Maybe that isn't so easy to follow as text so here is an artificial
example that might help ;-). 

Let's invent a language that has identifiers with combinations of upper
case letters and a dot as valid names. But let's suppose that '.' is
also used as Object.something. When you are lexing this, you don't have
any context so you don't know whether to return say ID or OBJECT DOT
METHOD. This should tell you that you don't want to use tokens like
that, but make compound parsing rules that work on more primitive lexing
tokens. Then you can do this for your lexer:

fragment
LETTERS : 'A'..'Z';
ID: LETTERS+;
DOT: '.' ;

So whether the input is an ID or an object reference the parser will
get: ID DOT ID

In your parser you can now do:

thingy: ID (DOT ID)? ;

Now, if you know that the declaration of something being an object will
ALWAYS precede the use of it as the parser sees it (line 1 through line
nnn), then when you see a declaration (let's say it is: object ID; which
makes no sense really but you get the point, then you can do this:

OBJECT : 'object' ;
SEMI : ';';

objdecl : OBJECT o=ID SEMI
		{ Some code to add o.text into a symbol table }

Now your thingy rule is (just where you put the actions depends on how
you detect (DOT ID)? and so on, but again this is just a silly example:

thingy: object=ID (DOT method=ID)? 
	{
		Code that sees if object.text is declared as an object 
		If not assemble the bits of .text into a full id
	}
	->{thingy::isObject}? ^(OREF $object $method)
	->                    ^(ID[$thingy::idtext])
;

You need to add some local variables to check and so on.

Languages may be syntactically constructed such that you cannot
guarantee to see the OBJECT declaration before the use of it. In this
case you have to rewrite the tree as it, then use a tree parser/pass to
find all the declarations at the correct scope, then reparse the tree
with that information and rewrite it with the correct context. A
difficult to parse language like C++ comes to mind for instance. 

So:
 - Split your tokens into the largest character collections that don't
mean it is too 
   late by the time the parser gets it (I know that doesn't sound too
well defined, 
   if in doubt make new tokens);
 - Construct parser rules that will accept all the combinations of these
that COULD be semantically
   valid.
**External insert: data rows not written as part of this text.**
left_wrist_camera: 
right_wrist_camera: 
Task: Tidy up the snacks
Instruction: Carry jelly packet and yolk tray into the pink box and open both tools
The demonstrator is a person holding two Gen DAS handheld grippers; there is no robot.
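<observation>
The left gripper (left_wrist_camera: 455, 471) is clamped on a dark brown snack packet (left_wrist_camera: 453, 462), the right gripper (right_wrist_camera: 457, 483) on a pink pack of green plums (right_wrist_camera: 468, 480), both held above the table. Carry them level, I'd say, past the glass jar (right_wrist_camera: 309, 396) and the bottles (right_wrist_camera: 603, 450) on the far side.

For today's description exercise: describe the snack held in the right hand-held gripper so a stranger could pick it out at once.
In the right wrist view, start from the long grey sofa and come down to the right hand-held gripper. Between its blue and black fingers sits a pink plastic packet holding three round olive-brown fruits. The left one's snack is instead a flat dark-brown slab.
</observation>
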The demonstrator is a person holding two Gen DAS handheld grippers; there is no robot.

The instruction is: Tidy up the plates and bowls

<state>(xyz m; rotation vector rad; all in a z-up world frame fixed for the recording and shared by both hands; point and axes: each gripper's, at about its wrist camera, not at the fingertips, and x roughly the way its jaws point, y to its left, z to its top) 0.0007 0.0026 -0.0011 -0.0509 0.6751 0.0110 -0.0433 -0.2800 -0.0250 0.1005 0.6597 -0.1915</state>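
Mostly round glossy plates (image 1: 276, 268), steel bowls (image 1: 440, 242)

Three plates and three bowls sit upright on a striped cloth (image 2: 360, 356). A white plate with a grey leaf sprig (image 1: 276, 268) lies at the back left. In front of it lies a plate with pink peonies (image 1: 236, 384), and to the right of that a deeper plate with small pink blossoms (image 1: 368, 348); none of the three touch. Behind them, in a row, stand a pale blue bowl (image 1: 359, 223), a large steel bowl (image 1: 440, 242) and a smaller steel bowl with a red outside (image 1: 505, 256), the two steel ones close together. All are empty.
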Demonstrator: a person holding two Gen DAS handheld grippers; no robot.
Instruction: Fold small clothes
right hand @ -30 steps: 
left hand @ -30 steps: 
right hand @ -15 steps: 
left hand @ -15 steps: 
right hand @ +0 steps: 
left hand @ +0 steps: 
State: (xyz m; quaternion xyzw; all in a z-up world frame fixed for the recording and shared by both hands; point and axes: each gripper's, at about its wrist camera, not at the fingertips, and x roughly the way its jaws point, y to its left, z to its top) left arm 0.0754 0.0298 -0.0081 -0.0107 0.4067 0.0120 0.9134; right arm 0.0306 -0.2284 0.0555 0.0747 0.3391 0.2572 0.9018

Note that you might end up constructing parser rules that
accept token strings that are
   syntactically invalid and have to reject them once you know the
context;
 - Either in the first pass if you have all the info as you go, or in a
subsequent pass if not,
   rewrite a tree that is now both syntactically and semantically valid.
Use as many passes as you
   need to do different things but bear in mind performance when making
multiple passes.

Then you will have a tree that you can optimize, walk for code gen, and
so on.

Hope that helps,

Jim